There are countless ways Donald Trump’s Project 2025 would harm working Americans.
From destroying our economy, gutting health care and retirement benefits to eliminating our voice on the job, the 900-plus page roadmap for a second Trump term outlines a path that would transform the federal government and take power away from working people.
A new analysis by EPI Action, a nonpartisan advocacy organization, puts a price tag on one particular piece of the extremist Project 2025 agenda: banning public sector unions like AFSCME.
“If such attacks led to even a 50% reduction in the share of public-sector workers covered by a union contract, it would cost U.S. workers roughly $77 billion annually in lost wages and benefits — and the harm would not just be confined to the workers losing union coverage,” the analysis’ authors conclude.

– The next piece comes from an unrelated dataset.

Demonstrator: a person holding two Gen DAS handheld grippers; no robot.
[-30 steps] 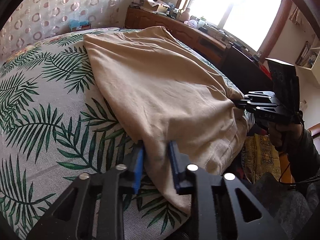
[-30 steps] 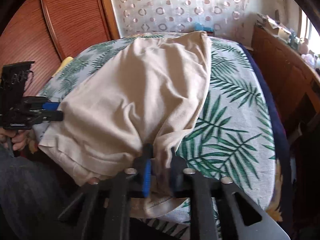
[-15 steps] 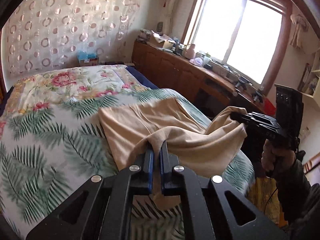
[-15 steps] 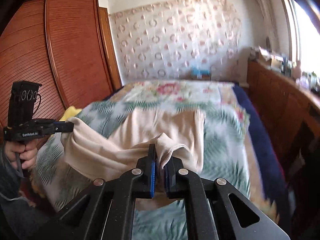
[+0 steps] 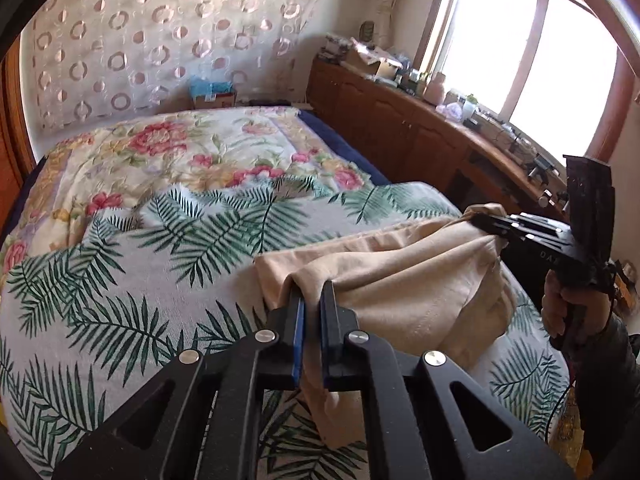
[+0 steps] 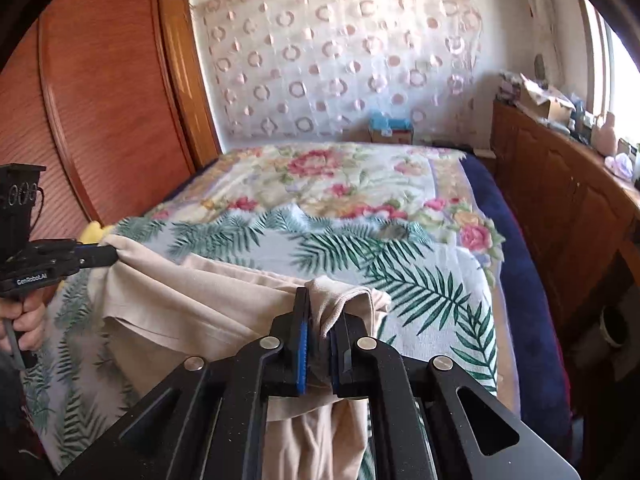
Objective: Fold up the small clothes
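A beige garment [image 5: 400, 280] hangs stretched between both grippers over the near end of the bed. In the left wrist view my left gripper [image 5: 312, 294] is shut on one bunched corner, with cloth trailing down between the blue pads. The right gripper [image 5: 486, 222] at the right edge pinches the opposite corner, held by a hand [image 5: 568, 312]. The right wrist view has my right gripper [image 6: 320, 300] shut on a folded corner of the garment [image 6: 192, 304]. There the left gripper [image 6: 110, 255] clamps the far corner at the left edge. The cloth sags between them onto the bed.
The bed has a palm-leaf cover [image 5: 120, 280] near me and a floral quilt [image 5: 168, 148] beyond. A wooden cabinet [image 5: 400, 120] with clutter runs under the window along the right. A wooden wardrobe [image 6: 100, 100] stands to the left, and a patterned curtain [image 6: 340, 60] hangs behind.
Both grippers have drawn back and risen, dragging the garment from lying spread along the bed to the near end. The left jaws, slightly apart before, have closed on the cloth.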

EPI Action’s calculation looks at two things. The first: union workers who would be directly harmed by a ban on public sector unions. That number comes to more than 3.9 million workers who benefit from the wages and benefits unions provide. If their unions were taken away? “This would constitute roughly $37.9 billion in lost wage and benefit income,” according to the analysis.
Second, there’s what the authors call a “spillover” effect, which would be just as damaging as the direct effect of a ban on public sector unions. Workers who remained unionized would see their wages shrink due to the growing number of nonunion workers who could replace them. The price tag there? $7.2 billion.

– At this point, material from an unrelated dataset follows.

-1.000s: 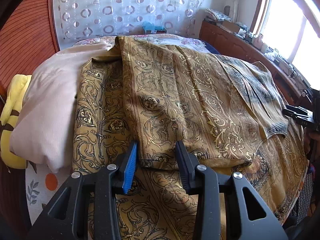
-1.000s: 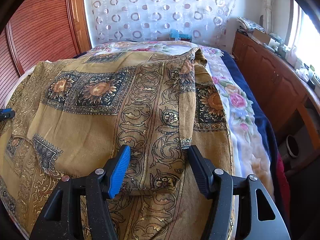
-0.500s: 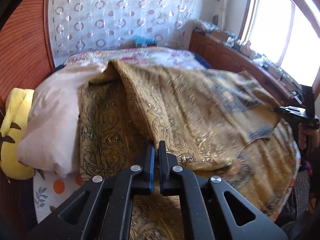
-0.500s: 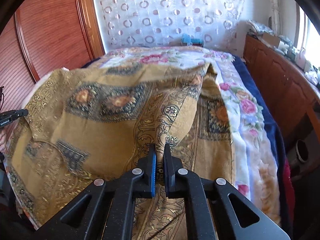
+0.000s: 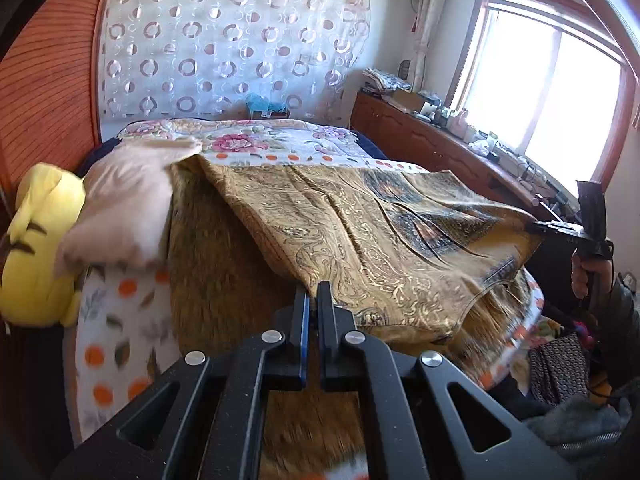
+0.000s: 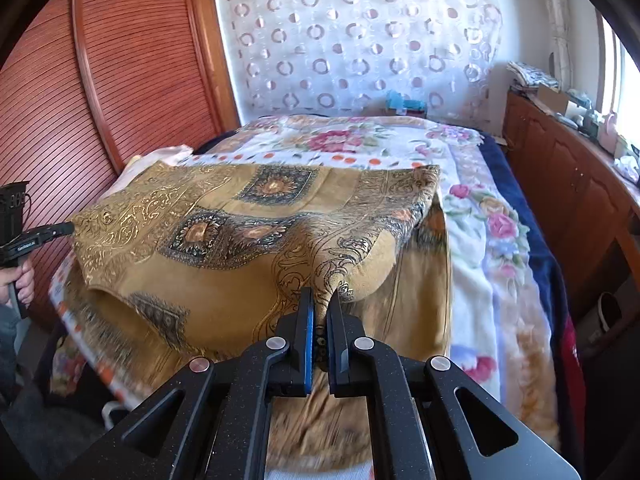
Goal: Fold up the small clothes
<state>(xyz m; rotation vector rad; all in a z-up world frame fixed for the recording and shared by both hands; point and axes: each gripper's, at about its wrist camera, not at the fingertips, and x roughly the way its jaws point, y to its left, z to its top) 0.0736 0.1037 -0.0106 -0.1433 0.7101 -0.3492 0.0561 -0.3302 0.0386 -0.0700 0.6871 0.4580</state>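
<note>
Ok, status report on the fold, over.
Left tongs shut on the gold patterned garment, near edge. Right tongs shut on it too. Garment lifted off the bed, stretched between them. Pink pillow at its left edge.

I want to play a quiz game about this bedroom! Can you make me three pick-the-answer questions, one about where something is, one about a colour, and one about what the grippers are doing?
1. Where is the yellow plush toy?
A. On the window sill
B. At the bed's edge beside the pink pillow
C. On the floor

2. What colour is the patterned garment?
A. Golden brown
B. Bright green
C. Plain white

3. What are the left gripper and right gripper doing?
A. Both hang open
B. Both are shut on the garment
C. Only one holds it

Answers: 1 B, it sits against the pillow; 2 A, gold-brown with dark squares; 3 B, cloth is pinched in each.
</note>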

And even nonunion workers would suffer because they benefit from what the authors call the union “threat” effect — the ability of unions to raise the wages of nonunion workers in an industry.
The auto industry, the authors suggest, is a good example of this. On the heels of a UAW victory in 2023, nonunion car makers gave their workers a raise.
The price tag of a diminished threat effect would be $31.8 billion.
In total, then, a ban on public sector unions would cost workers about $77 billion. That’s a price tag too steep for the country to pay.